L’écriture inclusive : et si on s’y mettait tou·te·s ?
Quand l’idéologie politique se mêle de langage, il faut se tenir sur ses gardes.
La mode de l’écriture inclusive, qui consiste à ponctuer les noms communs de leur déclinaison féminine (« les libéraux·ales », par exemple), ajouterait un élément comique bienvenu aux dissertations universitaires si elle ne prenait pas le chemin de devenir une politique officielle : un manuel de CE2 inclusif est ainsi promu sur le site du secrétariat d’Etat à l’Egalité entre les femmes et les hommes.
Quand le pouvoir politique se mêle du langage, il faut se tenir sur ses gardes. D’autant que cette écriture inclusive , loin d’être progressive, trahit un double essentialisme, dans une époque de plus en plus incapable de distinguer le signe et l’être, la représentation et le réel, les mots et les choses.
Une simple convention
Le premier essentialisme est celui de la langue elle-même.
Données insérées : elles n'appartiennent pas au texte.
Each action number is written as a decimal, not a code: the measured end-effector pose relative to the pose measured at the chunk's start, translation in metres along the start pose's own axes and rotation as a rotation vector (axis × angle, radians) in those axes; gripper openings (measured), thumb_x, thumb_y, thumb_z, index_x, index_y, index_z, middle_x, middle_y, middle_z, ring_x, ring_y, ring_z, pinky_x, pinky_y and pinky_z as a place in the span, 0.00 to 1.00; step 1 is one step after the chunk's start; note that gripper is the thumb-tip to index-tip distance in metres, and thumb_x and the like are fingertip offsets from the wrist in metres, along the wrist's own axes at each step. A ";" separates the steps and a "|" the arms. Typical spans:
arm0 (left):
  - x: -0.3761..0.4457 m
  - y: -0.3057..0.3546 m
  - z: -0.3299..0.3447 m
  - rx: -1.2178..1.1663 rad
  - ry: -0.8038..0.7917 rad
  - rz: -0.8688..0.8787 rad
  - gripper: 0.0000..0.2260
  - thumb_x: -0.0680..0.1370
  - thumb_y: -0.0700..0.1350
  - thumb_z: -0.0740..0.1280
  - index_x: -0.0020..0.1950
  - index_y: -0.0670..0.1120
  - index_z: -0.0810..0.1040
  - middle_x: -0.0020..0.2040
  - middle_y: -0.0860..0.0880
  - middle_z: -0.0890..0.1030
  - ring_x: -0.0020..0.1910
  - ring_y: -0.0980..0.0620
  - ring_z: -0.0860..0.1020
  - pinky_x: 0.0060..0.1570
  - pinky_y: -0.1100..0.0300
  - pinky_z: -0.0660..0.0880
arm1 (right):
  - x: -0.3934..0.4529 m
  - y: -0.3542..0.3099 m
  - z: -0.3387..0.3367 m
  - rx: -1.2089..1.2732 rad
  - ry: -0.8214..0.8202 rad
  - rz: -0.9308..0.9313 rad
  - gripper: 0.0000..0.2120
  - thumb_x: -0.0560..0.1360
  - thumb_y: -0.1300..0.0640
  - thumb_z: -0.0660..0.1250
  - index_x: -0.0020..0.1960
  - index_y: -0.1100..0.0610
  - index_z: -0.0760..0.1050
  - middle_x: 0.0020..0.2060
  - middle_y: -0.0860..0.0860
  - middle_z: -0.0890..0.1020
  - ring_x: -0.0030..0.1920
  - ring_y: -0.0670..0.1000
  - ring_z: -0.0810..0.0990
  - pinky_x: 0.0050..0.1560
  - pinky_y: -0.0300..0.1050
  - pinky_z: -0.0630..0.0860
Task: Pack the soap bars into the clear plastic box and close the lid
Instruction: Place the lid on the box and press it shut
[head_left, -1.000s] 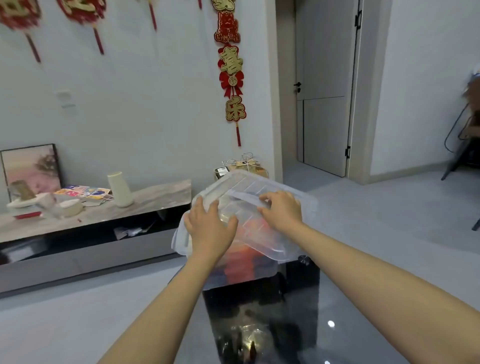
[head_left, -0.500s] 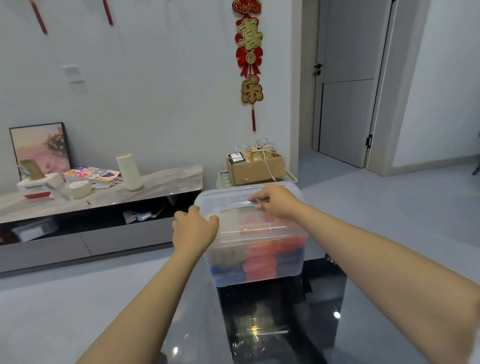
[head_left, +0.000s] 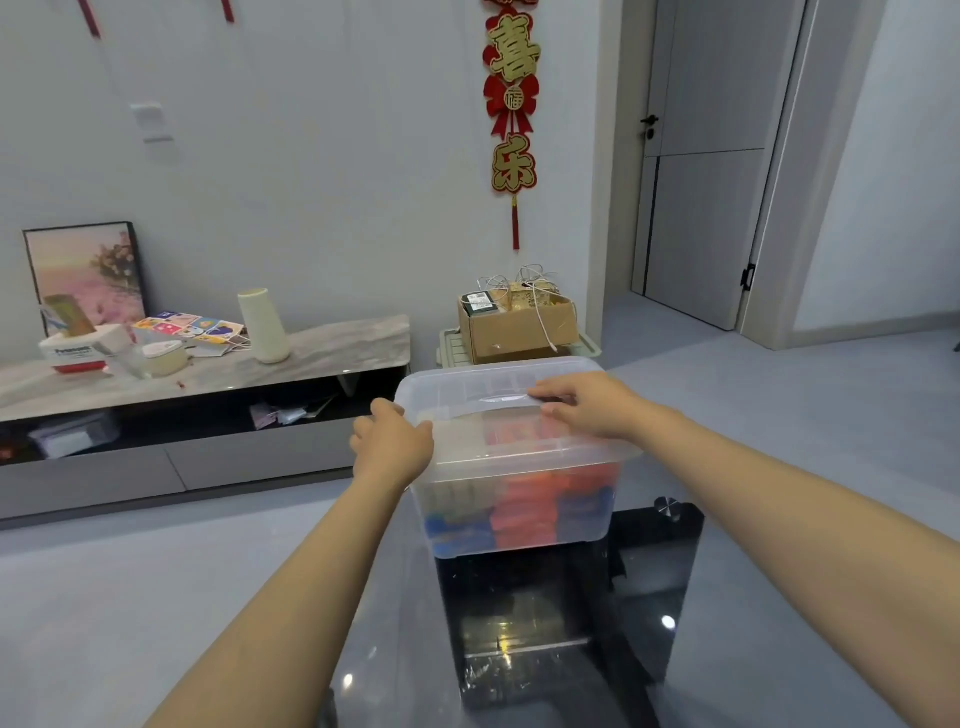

Faut-il rappeler que la syntaxe est une simple convention qu’une société vivante ne cesse de réinterpréter et de moduler ?
Le masculin renvoie à tout sauf au mâle. Le meilleur exemple de cette faculté d’abstraction grammaticale, c’est que, en des siècles patriarcaux, les hommes de pouvoir se déclinaient… au féminin !
Ecoutez plutôt Voltaire dans une lettre (flagorneuse) à Frédéric II de Prusse : « Votre Altesse Sérénissime aura peine à trouver des secrétaires qui écrivent aussi bien qu’elle. »
Ou Chateaubriand parlant du pape dans ses « Mémoires d’outre-tombe » : « Pacca fut introduit auprès de Sa Sainteté : elle était debout, immobile, pâle, courbée, amaigrie. »
Ou Alexandre Dumas mettant en scène un courtisan dans « Joseph Balsamo » : « « Sire », dit M. Sartines, « Votre Majesté voudra-t-elle m’accorder un instant ? » »
Autant de déférences à la troisième personne du féminin singulier, plaisamment résumées par Monsieur Jourdain dans « Le Bourgeois gentilhomme » de Molière lorsqu’il exige qu’on lui donne du « Votre Grandeur ». Croit-on vraiment que Louis XIV souffrait dans sa virilité lorsqu’on s’adressait à elle – Sa Majesté ?
Prenons la langue pour ce qu’elle est : un signifiant hasardeux et chatoyant, qu’on ne saurait contraindre.
Il y a au fond du projet de l’écriture inclusive un deuxième essentialisme, encore plus paradoxal : celui du genre.
En ajoutant des ·e· à tout bout de mot, les féministes contemporain·e·s tombent dans le même piège que les nouveaux antiracistes : ils·elles rejettent l’égalité d’individus abstraits pour introduire une différenciation sans fin entre sexes, races et origines diverses. Loin de dépasser le genre, ils·elles l’assignent à chaque profession, à chaque groupe social. Alors que les identités sexuelles deviennent de plus en plus fluides, ils·elles prennent le risque d’exclure de la langue les trans, asexuels et autres pansexuels.
Pour accueillir la diversité, il est plus important que jamais de préserver la neutralité des mots. C’est ce que la langue devrait faire naturellement, si nous avons le courage de résister à une pression morale déplacée dans sa méthode et erronée dans ses principes.